= Beginning of Section =

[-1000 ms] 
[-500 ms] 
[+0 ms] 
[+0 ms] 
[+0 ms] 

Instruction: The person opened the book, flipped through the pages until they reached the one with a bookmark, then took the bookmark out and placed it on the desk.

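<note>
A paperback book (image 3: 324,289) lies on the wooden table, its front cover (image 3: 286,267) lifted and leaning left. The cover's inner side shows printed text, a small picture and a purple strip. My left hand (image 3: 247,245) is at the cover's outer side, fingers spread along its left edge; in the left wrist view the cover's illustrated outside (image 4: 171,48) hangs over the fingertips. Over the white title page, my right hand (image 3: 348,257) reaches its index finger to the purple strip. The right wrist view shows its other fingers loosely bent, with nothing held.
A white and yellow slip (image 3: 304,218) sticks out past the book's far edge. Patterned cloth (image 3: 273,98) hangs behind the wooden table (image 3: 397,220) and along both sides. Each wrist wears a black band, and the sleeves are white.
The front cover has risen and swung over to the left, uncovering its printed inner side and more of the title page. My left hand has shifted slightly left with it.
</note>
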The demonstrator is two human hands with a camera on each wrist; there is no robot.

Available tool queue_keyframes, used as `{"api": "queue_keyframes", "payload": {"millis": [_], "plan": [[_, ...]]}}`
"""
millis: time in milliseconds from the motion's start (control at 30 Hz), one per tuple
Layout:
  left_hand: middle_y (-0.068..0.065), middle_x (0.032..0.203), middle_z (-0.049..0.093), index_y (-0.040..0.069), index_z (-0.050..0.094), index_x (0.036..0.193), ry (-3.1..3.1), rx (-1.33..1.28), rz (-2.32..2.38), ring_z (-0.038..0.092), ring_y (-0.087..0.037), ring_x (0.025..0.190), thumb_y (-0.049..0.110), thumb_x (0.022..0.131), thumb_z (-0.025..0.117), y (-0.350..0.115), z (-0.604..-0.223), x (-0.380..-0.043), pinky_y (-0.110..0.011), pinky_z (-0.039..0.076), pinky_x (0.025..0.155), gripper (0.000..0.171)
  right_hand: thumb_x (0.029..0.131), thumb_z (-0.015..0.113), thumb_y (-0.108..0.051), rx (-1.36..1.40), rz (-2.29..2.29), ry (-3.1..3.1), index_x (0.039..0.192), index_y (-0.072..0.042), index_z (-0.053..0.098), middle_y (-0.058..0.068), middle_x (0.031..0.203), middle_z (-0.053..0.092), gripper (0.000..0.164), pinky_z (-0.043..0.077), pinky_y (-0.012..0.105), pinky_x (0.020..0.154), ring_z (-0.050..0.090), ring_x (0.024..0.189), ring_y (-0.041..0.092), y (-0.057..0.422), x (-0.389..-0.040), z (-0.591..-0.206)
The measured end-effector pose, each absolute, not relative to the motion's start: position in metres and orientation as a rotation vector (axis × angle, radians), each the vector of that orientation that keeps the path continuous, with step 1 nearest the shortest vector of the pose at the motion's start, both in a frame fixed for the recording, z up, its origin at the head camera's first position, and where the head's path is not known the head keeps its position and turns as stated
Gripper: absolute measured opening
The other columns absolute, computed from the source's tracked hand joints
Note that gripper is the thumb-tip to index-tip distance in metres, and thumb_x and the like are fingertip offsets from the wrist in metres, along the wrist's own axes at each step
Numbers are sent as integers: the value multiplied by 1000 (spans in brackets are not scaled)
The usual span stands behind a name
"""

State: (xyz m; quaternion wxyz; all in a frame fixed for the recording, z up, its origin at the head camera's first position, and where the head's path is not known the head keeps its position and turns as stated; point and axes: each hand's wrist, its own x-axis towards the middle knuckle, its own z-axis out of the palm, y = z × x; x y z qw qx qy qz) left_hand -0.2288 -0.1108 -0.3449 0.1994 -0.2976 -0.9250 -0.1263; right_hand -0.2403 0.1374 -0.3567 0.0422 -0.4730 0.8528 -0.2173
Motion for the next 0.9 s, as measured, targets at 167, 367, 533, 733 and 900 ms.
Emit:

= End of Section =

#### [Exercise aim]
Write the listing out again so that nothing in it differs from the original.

#### [Finished task]
[-1000 ms] 
[-500 ms] 
[+0 ms] 
[+0 ms] 
[+0 ms] 

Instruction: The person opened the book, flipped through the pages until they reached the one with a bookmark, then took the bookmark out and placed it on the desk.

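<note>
A paperback book (image 3: 324,289) lies on the wooden table, its front cover (image 3: 286,267) lifted and leaning left. The cover's inner side shows printed text, a small picture and a purple strip. My left hand (image 3: 247,245) is at the cover's outer side, fingers spread along its left edge; in the left wrist view the cover's illustrated outside (image 4: 171,48) hangs over the fingertips. Over the white title page, my right hand (image 3: 348,257) reaches its index finger to the purple strip. The right wrist view shows its other fingers loosely bent, with nothing held.
A white and yellow slip (image 3: 304,218) sticks out past the book's far edge. Patterned cloth (image 3: 273,98) hangs behind the wooden table (image 3: 397,220) and along both sides. Each wrist wears a black band, and the sleeves are white.
The front cover has risen and swung over to the left, uncovering its printed inner side and more of the title page. My left hand has shifted slightly left with it.
</note>
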The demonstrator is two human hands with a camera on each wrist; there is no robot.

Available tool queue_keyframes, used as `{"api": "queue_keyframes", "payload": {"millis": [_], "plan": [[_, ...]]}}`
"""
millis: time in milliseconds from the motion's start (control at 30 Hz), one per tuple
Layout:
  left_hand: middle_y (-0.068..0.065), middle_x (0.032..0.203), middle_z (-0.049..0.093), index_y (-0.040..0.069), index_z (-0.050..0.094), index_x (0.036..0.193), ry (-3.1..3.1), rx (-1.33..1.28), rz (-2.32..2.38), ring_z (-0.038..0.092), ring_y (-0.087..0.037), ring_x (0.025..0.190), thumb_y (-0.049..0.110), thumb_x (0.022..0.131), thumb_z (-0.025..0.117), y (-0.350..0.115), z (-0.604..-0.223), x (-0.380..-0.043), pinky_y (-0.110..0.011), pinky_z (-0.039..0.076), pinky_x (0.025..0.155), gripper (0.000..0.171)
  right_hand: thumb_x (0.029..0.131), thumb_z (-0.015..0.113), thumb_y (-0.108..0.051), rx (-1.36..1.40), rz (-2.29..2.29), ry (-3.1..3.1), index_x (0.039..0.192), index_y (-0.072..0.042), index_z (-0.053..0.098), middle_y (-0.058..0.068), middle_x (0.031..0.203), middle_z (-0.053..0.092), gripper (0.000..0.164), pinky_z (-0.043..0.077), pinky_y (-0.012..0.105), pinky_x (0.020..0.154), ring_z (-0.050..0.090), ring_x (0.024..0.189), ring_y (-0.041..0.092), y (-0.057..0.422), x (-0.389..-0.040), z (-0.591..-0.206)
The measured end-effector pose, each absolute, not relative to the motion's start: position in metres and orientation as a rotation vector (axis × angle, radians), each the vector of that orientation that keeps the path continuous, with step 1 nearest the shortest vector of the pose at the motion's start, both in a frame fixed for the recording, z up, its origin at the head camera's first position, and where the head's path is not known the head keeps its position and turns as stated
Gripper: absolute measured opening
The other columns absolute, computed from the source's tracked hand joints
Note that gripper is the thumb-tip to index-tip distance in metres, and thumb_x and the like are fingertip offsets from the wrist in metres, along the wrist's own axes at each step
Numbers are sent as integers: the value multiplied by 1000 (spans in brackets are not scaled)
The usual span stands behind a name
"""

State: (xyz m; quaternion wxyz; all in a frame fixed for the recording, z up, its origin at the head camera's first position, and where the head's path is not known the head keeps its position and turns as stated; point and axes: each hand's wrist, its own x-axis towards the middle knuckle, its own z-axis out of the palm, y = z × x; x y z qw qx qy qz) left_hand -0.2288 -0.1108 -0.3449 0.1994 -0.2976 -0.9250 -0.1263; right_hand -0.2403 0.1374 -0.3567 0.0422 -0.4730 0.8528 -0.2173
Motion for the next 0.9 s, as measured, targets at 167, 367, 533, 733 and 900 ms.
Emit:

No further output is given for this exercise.